Task instructions:
Every line of the records below from the line with "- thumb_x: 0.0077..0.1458" up to and including the line with "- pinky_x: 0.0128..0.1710" must be reproduced exactly, and no line outside that range.

Material shown:

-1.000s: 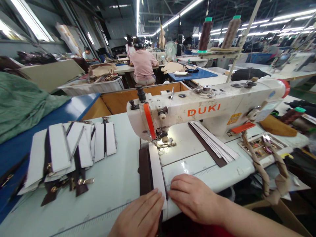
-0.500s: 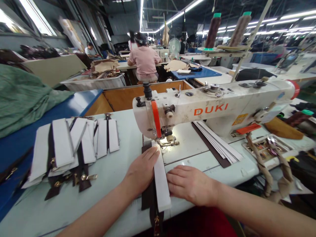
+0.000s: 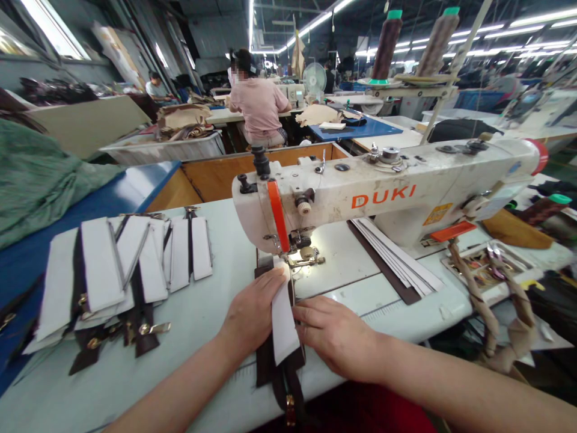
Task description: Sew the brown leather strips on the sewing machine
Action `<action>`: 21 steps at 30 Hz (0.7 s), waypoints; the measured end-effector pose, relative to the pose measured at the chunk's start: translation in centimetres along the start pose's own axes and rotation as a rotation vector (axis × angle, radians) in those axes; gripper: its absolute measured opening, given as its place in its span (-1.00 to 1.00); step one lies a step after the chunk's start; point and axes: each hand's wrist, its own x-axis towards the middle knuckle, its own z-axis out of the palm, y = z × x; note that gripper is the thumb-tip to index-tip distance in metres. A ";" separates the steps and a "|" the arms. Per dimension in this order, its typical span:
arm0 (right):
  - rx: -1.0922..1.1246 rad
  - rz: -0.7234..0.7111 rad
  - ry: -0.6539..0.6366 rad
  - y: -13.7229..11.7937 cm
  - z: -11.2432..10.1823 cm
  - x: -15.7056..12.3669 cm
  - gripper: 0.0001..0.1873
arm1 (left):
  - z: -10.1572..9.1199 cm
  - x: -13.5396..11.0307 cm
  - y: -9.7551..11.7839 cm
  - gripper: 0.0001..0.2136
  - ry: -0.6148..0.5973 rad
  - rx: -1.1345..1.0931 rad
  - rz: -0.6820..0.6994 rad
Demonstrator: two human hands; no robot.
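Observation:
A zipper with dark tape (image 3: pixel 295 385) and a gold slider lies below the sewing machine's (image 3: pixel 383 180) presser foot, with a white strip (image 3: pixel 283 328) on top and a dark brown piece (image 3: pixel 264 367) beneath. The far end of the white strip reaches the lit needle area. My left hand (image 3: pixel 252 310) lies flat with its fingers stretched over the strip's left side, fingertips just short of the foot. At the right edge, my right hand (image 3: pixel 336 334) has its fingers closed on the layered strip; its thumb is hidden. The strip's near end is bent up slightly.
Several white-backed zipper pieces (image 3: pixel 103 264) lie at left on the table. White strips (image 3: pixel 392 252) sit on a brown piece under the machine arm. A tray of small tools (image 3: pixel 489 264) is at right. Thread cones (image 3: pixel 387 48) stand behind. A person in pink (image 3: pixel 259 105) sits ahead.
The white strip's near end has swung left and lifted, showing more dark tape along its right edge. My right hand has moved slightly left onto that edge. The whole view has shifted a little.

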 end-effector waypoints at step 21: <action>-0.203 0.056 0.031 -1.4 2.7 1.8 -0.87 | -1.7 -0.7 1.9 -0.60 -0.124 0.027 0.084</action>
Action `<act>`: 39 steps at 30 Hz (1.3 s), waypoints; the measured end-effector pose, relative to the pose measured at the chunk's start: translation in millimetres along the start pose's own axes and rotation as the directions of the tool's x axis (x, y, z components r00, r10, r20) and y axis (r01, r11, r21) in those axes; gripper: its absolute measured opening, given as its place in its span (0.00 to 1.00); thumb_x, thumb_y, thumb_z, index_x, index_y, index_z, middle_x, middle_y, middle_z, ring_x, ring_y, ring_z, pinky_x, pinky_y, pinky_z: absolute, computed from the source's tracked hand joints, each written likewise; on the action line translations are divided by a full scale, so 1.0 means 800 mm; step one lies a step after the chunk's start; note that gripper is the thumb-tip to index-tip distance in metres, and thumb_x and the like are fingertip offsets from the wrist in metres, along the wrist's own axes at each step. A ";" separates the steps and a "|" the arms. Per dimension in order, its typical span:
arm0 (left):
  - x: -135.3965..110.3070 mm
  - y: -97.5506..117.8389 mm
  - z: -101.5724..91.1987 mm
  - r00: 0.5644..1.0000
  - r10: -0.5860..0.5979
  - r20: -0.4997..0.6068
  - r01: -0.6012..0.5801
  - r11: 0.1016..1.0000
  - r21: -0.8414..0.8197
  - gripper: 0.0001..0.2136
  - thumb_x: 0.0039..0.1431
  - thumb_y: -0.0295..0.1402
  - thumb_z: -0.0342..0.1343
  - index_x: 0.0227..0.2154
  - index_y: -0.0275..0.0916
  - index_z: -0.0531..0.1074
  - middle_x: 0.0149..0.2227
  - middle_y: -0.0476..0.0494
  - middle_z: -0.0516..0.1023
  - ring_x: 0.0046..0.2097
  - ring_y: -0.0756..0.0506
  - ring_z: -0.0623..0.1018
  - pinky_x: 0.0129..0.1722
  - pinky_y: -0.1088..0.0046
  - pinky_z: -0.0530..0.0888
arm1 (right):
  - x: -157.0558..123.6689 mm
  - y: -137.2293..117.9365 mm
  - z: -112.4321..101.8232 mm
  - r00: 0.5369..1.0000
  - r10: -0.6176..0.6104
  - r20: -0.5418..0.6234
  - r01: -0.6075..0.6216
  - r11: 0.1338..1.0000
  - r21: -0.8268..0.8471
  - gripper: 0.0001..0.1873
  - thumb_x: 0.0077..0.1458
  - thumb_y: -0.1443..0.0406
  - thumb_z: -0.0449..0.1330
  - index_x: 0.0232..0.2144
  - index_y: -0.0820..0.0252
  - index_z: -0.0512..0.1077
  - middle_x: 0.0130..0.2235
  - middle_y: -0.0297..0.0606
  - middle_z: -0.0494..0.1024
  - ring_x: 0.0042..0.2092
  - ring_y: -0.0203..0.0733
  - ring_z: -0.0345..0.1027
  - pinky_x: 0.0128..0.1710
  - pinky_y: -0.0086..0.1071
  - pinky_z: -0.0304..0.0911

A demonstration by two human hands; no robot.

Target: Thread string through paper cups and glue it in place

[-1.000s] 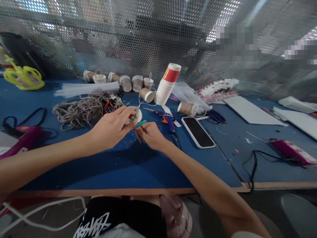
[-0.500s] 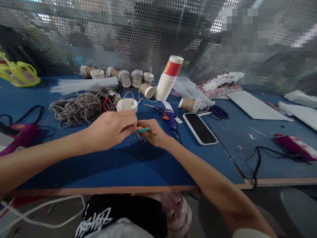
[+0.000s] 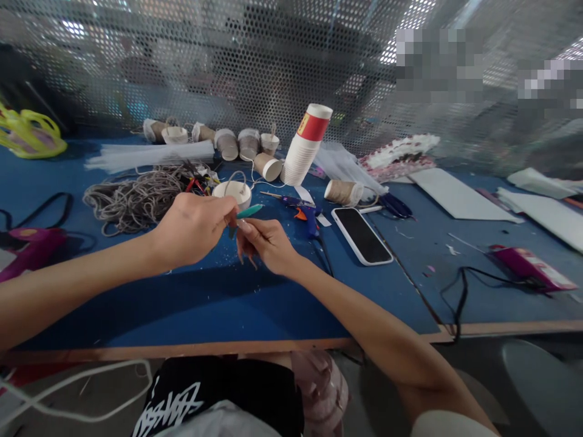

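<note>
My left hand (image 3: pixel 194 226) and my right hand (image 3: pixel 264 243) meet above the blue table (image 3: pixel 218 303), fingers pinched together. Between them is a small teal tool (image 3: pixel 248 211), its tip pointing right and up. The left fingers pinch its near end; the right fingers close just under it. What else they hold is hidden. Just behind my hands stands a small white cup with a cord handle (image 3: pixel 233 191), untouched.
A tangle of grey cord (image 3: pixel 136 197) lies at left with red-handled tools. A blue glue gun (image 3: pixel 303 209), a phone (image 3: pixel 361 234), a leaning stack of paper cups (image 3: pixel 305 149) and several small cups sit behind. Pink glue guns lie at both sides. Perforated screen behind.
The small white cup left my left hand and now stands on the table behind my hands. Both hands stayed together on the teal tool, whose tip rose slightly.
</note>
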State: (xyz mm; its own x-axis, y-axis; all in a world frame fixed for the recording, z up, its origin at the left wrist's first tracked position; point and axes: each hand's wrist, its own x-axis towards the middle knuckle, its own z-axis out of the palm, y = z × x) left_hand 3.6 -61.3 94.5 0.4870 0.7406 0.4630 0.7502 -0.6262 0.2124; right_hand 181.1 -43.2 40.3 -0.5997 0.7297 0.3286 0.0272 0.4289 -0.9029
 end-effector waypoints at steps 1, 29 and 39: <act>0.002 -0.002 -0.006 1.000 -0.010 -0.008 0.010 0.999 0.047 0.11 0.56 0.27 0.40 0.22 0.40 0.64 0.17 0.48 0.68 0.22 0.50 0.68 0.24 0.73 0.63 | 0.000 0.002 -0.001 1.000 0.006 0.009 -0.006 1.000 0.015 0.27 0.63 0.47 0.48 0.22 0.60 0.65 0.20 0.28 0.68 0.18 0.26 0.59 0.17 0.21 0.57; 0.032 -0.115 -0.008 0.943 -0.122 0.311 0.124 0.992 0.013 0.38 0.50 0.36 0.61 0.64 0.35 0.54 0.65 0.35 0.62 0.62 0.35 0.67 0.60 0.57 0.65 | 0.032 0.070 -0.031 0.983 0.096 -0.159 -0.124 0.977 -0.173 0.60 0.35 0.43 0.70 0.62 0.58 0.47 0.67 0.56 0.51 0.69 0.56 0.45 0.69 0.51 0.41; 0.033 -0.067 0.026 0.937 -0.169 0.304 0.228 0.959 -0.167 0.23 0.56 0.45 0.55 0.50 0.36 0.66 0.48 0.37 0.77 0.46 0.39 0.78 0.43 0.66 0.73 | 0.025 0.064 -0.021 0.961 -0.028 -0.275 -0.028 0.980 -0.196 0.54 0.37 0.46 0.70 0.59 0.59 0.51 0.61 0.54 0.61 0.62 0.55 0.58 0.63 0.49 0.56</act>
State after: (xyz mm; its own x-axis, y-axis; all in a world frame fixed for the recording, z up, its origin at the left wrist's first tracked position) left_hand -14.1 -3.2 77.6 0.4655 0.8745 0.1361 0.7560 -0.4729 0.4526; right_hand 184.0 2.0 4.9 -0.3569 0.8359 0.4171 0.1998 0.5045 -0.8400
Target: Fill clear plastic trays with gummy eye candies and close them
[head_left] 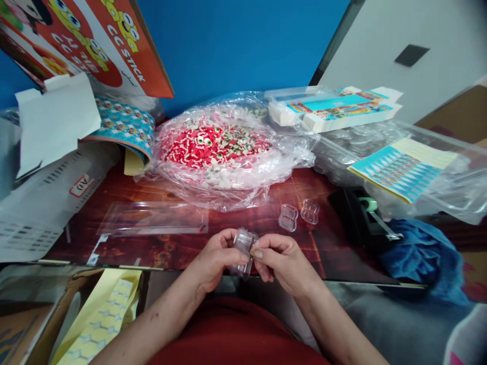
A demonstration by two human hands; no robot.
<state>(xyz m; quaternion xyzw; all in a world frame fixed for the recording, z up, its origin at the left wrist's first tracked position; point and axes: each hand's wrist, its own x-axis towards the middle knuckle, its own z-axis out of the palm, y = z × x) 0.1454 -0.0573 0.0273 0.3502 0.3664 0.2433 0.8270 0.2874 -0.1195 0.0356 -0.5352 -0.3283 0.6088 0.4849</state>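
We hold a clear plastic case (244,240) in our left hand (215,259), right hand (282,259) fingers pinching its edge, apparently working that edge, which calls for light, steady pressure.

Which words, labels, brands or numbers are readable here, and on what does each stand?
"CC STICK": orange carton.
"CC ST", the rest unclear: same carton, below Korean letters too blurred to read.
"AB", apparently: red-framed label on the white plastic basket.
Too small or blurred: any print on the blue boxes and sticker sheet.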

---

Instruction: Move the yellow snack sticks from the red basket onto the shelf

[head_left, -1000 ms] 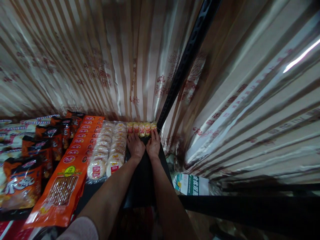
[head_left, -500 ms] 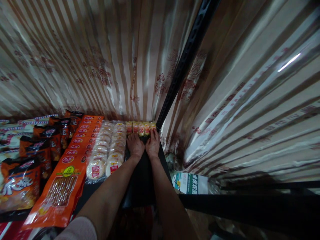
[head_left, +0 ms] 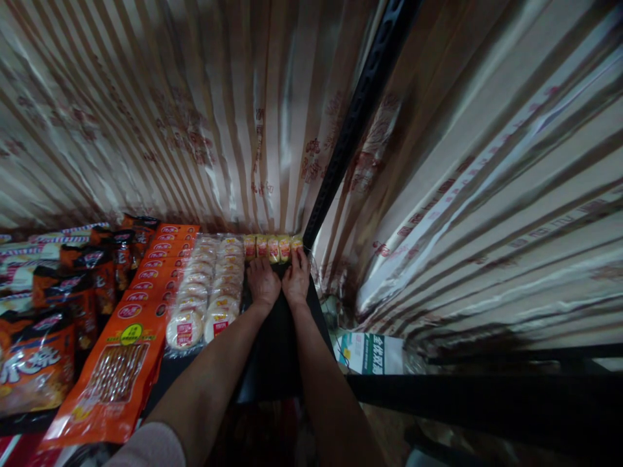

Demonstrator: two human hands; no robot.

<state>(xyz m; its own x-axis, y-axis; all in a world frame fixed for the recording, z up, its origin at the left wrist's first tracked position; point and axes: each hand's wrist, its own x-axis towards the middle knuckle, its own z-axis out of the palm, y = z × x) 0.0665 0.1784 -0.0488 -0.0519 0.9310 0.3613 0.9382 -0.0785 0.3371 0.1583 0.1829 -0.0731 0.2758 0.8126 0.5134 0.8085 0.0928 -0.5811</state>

Written response:
  - thumb_x: 0.0077..0.1458
  - thumb_y: -0.1443..0.0406
  - thumb_z: -0.0449..0.1330
  - index_x: 0.0232..0.2144
  - index_y: -0.0820..0.0252
  - index_z: -0.0512..0.1077
  - middle_x: 0.0130..0.2235
  - middle_y: -0.0297..0.0606
  - middle_z: -0.0494..0.1024
  - ring_x: 0.0042..0.2092
  - ring_y: -0.0203..0.0733
  - ring_z: -0.0345..0.1027
  - pinky_x: 0.0128..0.1710

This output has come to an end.